Basement architecture and sedimentary fill of the North Makassar straits basin
Year: 2005
Proceedings Title : Proc. Indon. Petrol. Assoc., 30th Ann. Conv., 2005
The North Makassar Straits Basin (NMSB) is the deepest Cenozoic basin in Indonesia. Debate continues about whether it is underlain by continental or oceanic crust, and whether it originated as a rift or foreland basin. 2D seismic lines, gravity and well data were used to study the basement architecture and sedimentary fill of the basin. Based on those data, the NMSB is interpreted to have originated as a strongly segmented extensional basin, associated with half graben and graben structures. Mapping has revealed a system of NNW-SSE lineaments and faults intersecting the Top Basement seismic reflector. The lineaments and faults are arranged in en-echelon patterns and bound disconnected NNW-SSE trending depocentres. From comparison with sandbox analogue models, the syn-rift fault system in the NMSB seems most likely to have been produced by oblique rifting. The principal extension direction was east-west, at an angle of approximately 60° to preexisting basement structures. Rifting of this part of the southeast Eurasian continental margin occurred during the Middle to Late Eocene. The crust beneath the NMSB is interpreted to be continental.
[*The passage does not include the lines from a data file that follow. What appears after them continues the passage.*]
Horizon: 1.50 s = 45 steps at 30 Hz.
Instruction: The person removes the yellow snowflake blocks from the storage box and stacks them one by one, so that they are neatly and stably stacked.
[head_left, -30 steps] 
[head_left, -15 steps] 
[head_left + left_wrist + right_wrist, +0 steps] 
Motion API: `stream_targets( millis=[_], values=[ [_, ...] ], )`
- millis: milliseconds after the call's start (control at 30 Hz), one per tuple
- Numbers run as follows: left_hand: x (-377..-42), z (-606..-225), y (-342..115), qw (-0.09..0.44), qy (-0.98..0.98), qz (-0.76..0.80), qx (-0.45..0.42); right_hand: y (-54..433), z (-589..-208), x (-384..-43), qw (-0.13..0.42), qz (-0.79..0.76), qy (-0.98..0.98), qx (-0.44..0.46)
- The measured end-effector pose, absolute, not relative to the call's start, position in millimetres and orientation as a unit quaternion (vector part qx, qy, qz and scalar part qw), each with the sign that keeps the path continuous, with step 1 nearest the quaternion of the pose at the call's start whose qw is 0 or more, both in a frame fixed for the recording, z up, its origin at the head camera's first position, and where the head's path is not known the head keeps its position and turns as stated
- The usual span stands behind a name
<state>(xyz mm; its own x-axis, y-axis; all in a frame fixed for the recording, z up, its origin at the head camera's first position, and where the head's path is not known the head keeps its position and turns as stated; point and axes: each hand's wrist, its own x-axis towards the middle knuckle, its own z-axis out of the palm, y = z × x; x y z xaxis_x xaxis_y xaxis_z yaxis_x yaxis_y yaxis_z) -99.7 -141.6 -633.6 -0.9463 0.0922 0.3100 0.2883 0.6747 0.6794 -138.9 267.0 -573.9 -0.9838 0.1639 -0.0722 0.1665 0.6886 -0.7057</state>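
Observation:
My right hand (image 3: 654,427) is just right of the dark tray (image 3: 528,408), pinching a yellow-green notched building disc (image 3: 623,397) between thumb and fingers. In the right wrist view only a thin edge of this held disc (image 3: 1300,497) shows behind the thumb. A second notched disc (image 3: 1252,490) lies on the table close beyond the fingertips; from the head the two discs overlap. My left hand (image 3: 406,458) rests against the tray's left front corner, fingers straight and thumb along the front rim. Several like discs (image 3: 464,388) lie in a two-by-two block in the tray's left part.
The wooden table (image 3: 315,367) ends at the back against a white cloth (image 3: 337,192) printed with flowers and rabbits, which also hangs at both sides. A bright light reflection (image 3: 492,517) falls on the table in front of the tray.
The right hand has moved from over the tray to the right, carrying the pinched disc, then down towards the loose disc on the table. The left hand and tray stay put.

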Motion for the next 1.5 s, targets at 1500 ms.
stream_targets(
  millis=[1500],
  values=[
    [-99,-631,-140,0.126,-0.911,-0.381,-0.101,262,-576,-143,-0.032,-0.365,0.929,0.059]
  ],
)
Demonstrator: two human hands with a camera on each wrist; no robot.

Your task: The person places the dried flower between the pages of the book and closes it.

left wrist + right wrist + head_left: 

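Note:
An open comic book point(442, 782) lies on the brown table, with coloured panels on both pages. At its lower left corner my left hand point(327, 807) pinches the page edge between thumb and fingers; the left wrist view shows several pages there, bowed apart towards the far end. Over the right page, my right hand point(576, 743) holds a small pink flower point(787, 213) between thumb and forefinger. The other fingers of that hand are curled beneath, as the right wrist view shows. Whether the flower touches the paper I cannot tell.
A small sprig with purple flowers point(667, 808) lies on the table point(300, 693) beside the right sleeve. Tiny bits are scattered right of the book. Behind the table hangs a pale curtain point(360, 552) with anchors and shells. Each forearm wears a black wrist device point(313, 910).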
The postrift section is subdivided into three megasequences. Post-rift Megasquence 1 was deposited during the rapid subsidence of the basin from the Late Eocene to Late Oligocene. Uplift of Kalimantan in the Early to Middle Miocene generated Post-rift Megasequence 2, an interval characterised by a prograding delta system. Late Miocene Post-rift Megasequence 3 is interpreted to contain a turbidite interval in the central part of the basin. Subsidence and deep water marine sedimentation continued to the present-day in the central NMSB but from the Early Pliocene, sediment supply from the east increased significantly as result of the westward propagation of the West Sulawesi fold and thrust belt. The NMSB became a foreland basin only from the Early Pliocene.